## EXERCISE OBJECTIVE
Search each line below for "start", then return the lines where it appears.
######
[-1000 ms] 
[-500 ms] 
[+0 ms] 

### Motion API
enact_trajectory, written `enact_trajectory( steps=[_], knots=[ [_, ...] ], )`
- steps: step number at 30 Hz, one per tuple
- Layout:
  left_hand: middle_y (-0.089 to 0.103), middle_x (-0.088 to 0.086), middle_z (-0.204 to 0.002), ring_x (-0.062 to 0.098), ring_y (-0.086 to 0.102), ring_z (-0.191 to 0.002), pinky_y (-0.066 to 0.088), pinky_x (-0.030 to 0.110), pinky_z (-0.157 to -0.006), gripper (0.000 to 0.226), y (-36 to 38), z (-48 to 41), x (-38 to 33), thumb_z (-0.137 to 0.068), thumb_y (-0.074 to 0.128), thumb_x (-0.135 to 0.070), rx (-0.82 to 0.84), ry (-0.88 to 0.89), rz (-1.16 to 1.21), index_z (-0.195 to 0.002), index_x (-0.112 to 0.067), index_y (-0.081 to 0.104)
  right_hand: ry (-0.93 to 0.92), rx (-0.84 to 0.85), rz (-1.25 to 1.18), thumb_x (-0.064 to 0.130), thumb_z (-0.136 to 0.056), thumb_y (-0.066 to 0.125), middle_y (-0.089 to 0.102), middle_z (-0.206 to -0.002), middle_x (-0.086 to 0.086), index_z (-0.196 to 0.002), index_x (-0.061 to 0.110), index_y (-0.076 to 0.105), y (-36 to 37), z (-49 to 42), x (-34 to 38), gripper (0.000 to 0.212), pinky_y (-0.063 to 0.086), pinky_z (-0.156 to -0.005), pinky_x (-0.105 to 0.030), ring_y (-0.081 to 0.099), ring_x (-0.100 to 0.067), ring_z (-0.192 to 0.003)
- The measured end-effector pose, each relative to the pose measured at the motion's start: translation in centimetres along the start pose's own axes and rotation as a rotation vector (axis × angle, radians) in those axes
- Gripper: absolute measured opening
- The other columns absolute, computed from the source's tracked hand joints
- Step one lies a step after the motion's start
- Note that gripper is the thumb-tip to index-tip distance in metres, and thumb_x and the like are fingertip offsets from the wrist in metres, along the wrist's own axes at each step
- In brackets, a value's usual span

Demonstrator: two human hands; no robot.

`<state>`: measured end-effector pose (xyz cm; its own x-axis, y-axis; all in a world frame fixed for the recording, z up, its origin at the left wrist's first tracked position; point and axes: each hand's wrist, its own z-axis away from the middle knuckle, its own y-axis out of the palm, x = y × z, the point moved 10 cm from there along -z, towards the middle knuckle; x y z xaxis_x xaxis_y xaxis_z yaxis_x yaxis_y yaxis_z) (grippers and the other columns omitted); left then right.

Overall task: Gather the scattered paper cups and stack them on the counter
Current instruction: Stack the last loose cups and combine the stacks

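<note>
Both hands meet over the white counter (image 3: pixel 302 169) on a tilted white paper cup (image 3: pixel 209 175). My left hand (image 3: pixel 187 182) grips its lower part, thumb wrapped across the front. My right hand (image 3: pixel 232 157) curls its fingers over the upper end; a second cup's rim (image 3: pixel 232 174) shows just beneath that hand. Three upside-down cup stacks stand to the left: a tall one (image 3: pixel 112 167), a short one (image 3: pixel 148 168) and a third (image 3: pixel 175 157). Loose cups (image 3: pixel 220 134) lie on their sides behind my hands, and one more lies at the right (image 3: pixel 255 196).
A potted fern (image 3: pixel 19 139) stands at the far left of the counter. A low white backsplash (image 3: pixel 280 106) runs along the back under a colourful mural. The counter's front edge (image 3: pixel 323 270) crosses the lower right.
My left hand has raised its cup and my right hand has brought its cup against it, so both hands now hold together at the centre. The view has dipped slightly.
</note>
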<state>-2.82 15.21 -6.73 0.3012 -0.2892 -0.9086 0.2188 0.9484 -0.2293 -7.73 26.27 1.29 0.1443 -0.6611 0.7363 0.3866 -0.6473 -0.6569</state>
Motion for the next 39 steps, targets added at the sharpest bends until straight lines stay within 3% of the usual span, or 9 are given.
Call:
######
## OUTPUT FOR THIS TASK
- The measured end-effector pose, each relative to the pose measured at the motion's start: translation in centimetres along the start pose's own axes and rotation as a rotation vector (axis × angle, radians) in those axes
- Step one lies a step after the motion's start

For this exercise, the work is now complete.